## Exercise goal
Search the material for the word "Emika" and report each line where it turns up.

┌────────

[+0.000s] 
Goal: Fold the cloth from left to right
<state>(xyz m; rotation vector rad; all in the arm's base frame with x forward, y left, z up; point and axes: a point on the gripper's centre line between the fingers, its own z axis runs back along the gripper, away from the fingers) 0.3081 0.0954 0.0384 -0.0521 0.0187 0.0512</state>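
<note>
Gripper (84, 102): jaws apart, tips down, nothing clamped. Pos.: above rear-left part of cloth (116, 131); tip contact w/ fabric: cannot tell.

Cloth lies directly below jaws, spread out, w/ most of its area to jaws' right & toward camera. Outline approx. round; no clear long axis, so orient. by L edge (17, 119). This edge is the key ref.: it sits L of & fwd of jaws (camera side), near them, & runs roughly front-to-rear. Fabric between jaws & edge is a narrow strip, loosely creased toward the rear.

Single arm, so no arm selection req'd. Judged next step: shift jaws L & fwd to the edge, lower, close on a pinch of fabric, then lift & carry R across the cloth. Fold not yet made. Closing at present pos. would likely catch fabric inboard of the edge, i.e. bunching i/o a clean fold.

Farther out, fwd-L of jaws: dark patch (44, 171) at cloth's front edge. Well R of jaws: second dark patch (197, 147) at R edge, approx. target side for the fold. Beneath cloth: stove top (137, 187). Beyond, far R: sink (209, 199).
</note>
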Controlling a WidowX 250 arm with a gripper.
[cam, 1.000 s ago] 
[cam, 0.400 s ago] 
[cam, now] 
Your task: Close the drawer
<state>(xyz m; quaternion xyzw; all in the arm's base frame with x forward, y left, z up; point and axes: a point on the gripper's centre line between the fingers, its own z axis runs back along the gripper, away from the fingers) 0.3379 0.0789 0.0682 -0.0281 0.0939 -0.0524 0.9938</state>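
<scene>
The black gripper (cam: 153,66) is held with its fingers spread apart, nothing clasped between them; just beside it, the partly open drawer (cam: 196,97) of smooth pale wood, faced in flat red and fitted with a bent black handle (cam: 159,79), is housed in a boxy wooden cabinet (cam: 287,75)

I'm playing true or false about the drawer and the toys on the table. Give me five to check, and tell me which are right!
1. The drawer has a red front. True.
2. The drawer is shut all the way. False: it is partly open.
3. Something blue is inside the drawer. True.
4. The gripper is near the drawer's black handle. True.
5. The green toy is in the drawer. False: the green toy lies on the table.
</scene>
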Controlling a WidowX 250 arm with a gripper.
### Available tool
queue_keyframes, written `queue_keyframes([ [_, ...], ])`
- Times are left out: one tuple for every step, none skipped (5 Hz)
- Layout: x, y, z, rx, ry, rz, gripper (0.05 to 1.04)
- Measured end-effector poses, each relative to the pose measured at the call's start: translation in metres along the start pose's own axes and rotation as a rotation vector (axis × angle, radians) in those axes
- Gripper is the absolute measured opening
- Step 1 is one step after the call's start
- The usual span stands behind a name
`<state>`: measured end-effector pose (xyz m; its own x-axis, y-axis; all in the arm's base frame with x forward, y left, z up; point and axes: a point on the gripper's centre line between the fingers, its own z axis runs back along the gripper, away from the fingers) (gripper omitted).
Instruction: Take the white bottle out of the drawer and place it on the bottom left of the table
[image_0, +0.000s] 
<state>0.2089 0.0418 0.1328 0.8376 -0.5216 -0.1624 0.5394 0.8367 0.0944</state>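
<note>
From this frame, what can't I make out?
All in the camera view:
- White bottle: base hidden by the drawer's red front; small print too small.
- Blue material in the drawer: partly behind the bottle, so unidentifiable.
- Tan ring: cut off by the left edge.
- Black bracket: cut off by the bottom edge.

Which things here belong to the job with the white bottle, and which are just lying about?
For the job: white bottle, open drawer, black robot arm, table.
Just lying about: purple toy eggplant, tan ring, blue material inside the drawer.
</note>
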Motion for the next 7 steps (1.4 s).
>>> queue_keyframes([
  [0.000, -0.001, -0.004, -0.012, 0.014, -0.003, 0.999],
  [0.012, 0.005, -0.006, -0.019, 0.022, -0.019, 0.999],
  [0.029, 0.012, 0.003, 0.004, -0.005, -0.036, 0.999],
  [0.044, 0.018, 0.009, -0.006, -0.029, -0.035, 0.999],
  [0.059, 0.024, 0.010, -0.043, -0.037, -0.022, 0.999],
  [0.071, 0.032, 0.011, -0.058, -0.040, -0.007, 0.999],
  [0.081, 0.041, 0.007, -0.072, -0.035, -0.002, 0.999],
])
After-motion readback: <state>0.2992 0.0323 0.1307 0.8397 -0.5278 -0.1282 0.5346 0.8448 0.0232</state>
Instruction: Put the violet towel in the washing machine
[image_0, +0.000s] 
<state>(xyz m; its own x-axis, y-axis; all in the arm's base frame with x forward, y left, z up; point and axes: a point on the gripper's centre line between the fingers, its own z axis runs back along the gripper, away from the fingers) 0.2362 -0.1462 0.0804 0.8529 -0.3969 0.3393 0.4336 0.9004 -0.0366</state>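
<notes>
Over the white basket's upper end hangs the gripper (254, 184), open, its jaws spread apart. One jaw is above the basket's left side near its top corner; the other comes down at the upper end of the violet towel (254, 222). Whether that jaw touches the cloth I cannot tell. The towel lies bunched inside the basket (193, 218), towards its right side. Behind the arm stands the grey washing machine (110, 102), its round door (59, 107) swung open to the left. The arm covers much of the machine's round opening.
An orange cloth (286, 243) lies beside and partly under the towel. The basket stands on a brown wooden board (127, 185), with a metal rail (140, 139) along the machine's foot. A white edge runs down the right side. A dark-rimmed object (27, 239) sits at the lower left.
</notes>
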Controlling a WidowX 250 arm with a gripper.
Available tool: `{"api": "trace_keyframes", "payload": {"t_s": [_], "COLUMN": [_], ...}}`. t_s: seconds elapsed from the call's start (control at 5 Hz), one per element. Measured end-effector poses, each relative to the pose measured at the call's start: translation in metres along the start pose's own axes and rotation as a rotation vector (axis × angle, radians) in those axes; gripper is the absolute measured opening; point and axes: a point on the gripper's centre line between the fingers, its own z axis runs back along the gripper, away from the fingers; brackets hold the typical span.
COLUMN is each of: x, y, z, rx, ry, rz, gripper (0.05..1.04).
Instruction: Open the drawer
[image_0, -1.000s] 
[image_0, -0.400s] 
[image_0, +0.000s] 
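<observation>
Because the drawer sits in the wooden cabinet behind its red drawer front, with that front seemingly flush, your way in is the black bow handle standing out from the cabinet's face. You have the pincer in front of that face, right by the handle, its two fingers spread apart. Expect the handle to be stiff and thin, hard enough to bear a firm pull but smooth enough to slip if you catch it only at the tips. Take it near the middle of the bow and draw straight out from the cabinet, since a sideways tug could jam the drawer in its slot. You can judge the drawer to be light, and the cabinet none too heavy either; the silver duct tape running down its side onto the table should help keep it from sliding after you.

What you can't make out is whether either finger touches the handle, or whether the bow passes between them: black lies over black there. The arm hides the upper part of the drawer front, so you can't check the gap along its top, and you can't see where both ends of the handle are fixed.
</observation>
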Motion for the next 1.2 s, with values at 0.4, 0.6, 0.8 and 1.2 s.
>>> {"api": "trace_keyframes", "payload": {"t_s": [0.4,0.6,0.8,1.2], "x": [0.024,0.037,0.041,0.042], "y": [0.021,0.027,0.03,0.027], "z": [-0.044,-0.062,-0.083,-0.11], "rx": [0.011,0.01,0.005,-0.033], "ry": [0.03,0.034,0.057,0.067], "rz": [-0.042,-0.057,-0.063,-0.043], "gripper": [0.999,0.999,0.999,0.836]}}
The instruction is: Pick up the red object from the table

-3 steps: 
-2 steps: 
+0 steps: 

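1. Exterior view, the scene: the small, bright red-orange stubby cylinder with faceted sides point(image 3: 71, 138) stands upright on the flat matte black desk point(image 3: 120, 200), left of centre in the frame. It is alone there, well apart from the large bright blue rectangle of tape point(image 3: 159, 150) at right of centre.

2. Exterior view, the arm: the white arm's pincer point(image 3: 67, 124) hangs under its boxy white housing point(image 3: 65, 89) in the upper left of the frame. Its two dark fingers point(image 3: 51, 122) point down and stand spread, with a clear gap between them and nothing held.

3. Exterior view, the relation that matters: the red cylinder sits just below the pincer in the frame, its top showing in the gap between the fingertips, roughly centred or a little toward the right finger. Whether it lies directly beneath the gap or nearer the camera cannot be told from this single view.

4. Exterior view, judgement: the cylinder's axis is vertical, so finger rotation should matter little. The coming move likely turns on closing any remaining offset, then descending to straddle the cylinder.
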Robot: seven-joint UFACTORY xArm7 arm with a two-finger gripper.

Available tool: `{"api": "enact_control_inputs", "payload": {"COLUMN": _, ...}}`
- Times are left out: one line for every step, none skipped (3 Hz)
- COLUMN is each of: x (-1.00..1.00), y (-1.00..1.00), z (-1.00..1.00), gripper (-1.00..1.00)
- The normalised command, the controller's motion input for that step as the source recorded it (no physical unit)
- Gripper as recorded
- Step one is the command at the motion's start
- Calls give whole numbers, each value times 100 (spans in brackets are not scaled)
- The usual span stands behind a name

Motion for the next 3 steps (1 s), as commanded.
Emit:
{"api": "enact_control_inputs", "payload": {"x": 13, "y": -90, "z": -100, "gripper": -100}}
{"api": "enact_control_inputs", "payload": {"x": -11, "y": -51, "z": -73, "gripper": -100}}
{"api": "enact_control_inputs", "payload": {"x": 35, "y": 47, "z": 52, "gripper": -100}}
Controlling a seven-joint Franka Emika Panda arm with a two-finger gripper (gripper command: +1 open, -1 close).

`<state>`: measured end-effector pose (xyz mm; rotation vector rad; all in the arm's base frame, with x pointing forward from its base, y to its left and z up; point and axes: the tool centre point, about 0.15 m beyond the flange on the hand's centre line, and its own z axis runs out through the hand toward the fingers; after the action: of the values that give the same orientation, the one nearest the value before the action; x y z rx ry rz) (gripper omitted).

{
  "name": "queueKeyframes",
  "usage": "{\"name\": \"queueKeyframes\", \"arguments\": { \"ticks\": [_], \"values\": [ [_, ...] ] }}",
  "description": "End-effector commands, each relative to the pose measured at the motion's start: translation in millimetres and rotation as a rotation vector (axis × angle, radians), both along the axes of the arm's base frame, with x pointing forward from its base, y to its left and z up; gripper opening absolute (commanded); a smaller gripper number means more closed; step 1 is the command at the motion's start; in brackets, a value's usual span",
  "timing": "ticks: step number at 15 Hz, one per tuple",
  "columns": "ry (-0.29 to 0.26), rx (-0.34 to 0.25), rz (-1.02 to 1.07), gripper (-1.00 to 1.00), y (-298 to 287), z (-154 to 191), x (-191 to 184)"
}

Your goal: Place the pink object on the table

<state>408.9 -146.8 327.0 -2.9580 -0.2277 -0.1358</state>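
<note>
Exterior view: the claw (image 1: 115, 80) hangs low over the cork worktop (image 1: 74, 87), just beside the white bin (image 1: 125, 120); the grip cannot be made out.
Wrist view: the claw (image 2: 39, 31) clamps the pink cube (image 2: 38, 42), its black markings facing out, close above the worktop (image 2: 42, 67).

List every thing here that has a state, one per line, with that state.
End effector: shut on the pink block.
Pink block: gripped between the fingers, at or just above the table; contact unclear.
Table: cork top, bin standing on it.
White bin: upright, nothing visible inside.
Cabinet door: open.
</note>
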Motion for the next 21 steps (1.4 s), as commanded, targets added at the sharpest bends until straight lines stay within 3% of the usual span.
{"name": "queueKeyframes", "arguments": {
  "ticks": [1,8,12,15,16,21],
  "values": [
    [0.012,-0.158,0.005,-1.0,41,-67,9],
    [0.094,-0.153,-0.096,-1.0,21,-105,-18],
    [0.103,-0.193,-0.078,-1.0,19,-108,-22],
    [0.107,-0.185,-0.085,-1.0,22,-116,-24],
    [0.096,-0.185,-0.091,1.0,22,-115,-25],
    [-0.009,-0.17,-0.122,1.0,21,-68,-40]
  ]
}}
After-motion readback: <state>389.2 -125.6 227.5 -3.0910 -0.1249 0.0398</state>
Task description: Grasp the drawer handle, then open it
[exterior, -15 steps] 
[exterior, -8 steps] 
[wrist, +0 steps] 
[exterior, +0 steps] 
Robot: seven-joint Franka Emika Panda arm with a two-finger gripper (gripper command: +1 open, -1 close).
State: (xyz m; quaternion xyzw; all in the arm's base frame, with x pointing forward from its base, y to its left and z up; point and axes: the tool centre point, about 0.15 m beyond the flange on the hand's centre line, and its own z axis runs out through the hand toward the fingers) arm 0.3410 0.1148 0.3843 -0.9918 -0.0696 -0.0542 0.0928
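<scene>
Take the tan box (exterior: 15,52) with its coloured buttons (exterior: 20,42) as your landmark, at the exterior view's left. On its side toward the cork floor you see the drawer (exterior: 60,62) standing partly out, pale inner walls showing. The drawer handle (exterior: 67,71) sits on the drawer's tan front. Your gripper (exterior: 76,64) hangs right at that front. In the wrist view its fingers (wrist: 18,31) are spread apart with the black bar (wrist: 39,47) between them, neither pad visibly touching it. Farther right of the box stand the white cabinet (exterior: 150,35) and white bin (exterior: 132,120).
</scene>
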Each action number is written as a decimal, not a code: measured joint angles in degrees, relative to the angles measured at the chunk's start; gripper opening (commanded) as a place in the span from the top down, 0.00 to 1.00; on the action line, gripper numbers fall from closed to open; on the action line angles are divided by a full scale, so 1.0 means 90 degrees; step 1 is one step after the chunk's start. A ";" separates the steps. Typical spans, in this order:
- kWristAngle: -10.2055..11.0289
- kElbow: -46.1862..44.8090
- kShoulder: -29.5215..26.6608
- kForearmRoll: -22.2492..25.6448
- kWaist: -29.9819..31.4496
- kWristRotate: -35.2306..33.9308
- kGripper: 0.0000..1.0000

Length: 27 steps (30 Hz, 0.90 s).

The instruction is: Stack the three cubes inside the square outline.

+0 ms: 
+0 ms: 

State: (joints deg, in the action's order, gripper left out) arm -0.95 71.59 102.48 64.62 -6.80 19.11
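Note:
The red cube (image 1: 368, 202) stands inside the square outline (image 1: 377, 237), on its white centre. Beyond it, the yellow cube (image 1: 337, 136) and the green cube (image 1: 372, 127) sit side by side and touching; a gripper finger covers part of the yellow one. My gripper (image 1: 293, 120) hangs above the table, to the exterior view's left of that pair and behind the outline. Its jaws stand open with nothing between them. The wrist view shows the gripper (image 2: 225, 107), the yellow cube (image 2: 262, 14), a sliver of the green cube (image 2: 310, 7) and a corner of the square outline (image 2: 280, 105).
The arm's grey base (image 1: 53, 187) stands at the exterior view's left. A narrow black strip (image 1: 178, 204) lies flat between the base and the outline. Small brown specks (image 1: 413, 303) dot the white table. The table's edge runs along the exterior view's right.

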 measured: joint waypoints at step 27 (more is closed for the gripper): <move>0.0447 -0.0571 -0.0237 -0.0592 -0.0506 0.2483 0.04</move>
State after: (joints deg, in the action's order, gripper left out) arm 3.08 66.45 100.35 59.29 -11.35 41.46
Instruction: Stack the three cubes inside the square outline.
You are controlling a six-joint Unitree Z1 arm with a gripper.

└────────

## Task solution
Controlling a seven-joint Franka Emika Panda arm with a two-finger gripper (gripper command: +1 open, -1 close).
Robot: seven-joint Franka Emika Panda arm with a two-finger gripper (gripper command: +1 open, -1 close).

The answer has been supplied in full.